Introduction of an Investment Policy Statement (IPS) for Balancer DAO Treasury management.
Introduction
Officially established in November 2022, as per BIP-103, The Balancer DAO Treasury has grown to play a critical role in supporting the protocol’s operations, resilience, and long-term sustainability. As both the DeFi landscape and the DAO’s priorities evolve, it’s important to establish a shared framework for how Treasury assets are managed.
This IPS aligns with the ongoing Treasury Migration Proposal, which consolidates assets into the kpk-managed multisig to enhance execution and asset management, and reinforces our commitment as Treasury Managers.
This post introduces an Investment Policy Statement (IPS), developed by kpk in collaboration with Balancer DAO contributors. The IPS is designed to:
Define and assign the responsibilities of all involved parties.
Establish clear investment goals and objectives for Treasury assets.
Provide guidance and limitations to the Treasury Manager in executing strategy.
Ensure Treasury assets are managed according to prudent and transparent standards.
Overall, the IPS aims to strike a balance: it should provide enough structure to guide day-to-day execution, while remaining flexible enough to adapt to changing DAO needs.
You can read the full proposed Investment Policy Statement here.
Thank you for the thorough proposal, and happy to have KPK in our corner.
I think 30% cap is a sound threshold. Today, the DAO holds more value in AAVE and GNO tokens than BAL itself, and whereas these been remarkable assets to hold, it’s probably time for us to think about diversification to more ETH exposure and increasing our strategic reserves. We would then trust your expertise on how to diversity accordingly and navigate the political landscape.
Two things I’d like to see in this proposal are: (a) how to address and disclose possible conflicts of interest between different DAO’s managed Treasuries, and how to process opportunities (i.e. can a DAO front run the other?); and (b) would be to have the content of this IPS being approved by governance onchain via Snapshot, and not on a hosted PDF file that can me edited unilaterally or lost for some random security issue.
we talked a bit about this already, but for the deployment limits you write:
To minimize protocol- or issuer-specific risk, each strategy or asset
category (e.g., stablecoin deployments, ETH staking, or partner token
allocations) should not allocate more than 30% of that category to a
single protocol, platform, or asset.
what are the exact “strategy or asset categories” that you refer to here? i feel that leaving this undefined opens the door to simply creating a new strategy or asset category whenever the 30% limit is met.

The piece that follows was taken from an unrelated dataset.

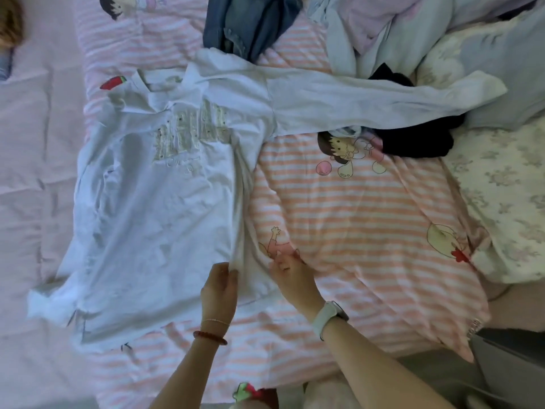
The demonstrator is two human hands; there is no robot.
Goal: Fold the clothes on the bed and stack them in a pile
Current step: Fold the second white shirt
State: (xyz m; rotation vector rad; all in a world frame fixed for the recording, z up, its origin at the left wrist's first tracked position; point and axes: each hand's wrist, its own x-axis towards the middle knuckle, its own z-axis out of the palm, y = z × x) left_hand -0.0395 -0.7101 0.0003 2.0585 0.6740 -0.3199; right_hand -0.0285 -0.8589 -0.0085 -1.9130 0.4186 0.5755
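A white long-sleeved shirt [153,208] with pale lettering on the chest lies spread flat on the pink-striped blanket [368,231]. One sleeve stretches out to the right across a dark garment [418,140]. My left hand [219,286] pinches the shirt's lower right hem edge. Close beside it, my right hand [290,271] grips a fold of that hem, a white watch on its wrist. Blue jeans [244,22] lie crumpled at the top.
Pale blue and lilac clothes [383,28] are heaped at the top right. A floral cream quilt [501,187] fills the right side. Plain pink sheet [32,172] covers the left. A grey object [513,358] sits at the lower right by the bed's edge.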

Thanks for the thoughtful questions, @0xDanko@gosuto — really helpful to surface and clarify key areas. Here are some responses to address your points:
On partner token exposure:
We’re preparing an analysis that explores options to off-board or re-allocate certain assets, as well as use others as collateral to access strategies like covered calls, OTC or private credit deals, and other yield opportunities in stablecoins or ETH. The aim is to support a balanced approach that promotes diversification while staying aligned with ecosystem priorities.
On conflicts of interest:
We agree that it may be helpful to specify an approach to handling conflicts of interest in the IPS. A typical process might involve obligations to search for, identify and share any apparent conflicts relating to the management of the treasury, followed by a process of notifying all affected parties and seeking approval for any proposed outcome. Where all parties are aware of a potential conflict but agree with moving ahead, this safeguards against any future backlash. Otherwise, conflicts often result in a pause on activity where agreement isn’t forthcoming. Having this clearly agreed upfront would be a helpful addition.
On Snapshot:
Yes, a Snapshot vote will be created referencing the latest version of the IPS, similar to what was done for ENS. For hosting, ENS chose to keep a markdown version of the file in their governance documentation. We’re happy to align on the most suitable place to host and update the latest version of the document for Balancer DAO.

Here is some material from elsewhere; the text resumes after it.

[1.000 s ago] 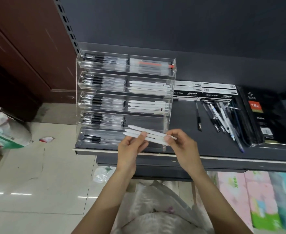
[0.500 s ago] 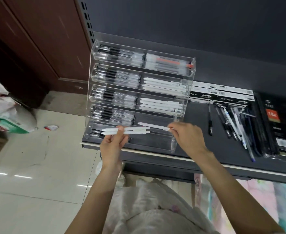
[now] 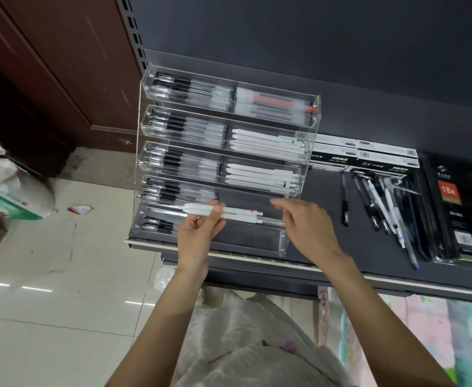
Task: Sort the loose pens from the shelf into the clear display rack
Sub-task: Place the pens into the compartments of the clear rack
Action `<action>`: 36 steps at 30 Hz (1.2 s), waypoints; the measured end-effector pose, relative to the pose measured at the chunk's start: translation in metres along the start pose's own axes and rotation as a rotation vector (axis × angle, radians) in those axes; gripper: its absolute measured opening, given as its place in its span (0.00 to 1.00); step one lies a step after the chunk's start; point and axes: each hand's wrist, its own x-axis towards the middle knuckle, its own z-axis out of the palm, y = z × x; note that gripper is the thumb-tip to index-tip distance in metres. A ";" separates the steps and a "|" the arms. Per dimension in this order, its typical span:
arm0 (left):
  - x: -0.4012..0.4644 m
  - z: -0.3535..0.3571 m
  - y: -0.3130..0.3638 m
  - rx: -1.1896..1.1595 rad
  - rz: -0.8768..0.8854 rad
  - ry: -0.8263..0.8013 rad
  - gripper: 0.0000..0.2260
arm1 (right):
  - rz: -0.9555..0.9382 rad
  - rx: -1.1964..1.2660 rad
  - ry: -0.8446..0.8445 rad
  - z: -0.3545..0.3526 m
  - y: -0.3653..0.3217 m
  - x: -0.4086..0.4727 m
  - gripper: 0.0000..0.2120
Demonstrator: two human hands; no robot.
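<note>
- Just right of the left hand's (image 3: pixel 198 233) pinch, the white pens (image 3: pixel 229 213) it holds stick out level toward the right hand (image 3: pixel 307 230), in front of the clear display rack's (image 3: pixel 311 127) two lowest tiers.
- Half a second ago the right hand was pinching one white pen at the fourth tier's right bay; now its fingers are loosely apart and hold nothing, just beyond the bundle's tips.
- That pen is hard to make out through the clear wall, so I cannot tell whether it lies in the bay; it probably does.
- Left fingers and thumb are clamped on what looks like two pens, so at least two more placements remain from this handful.
- Well right of the free hand, loose pens (image 3: pixel 382 205) lie scattered on the dark shelf (image 3: pixel 326 247), a single black pen (image 3: pixel 345 202) apart from the heap, so the sorting is well short of done.
- Beyond them sit white pen boxes (image 3: pixel 366 156) and a wrapped black notebook (image 3: pixel 458 208).
- Left of the gripping hand, below shelf level, is a pale tiled floor (image 3: pixel 47 289) with a plastic bag (image 3: pixel 8 191) and a scrap of litter (image 3: pixel 79 209), against a brown wood panel (image 3: pixel 61 65).
</note>
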 end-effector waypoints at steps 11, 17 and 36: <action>-0.001 0.017 0.005 0.057 0.046 -0.040 0.08 | -0.062 0.173 0.268 -0.008 -0.005 0.008 0.05; 0.012 -0.004 0.016 0.076 0.118 0.040 0.02 | -0.027 -0.445 0.066 0.014 0.000 0.020 0.08; 0.020 0.000 0.023 0.220 0.180 -0.096 0.13 | -0.177 0.028 0.300 0.018 -0.029 -0.004 0.14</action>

On strategy or asset category limits:
The reference is to hard limits like avoiding more than 30% exposure to a single vault, pool, market, or contract. It’s a risk mitigation rule to prevent overexposure to any single point of failure, whether technical or economical. As for the risks of leaving things undefined, our view is that—though work can and will be done to gradually define categories—it’s not viable to preemptively identify every possible category, or the correct category of every possible position, in advance. The way we think about concentration is always evolving. For example, the V3 rollout has necessitated a change in the way we think about Aave exposure elsewhere to counterweight the migration to V3. As the technology continues to change, we need to be responsive rather than prescriptive in assessing concentration. Ultimately, the purpose of the IPS is to agree in principle what we think is concentrated. The precise implementation of that broad principle should only follow once the principle has been enshrined by the DAO.
Happy to elaborate further on any of these points. We will incorporate all of these into the IPS and publish the updated version on the agreed hosting platform.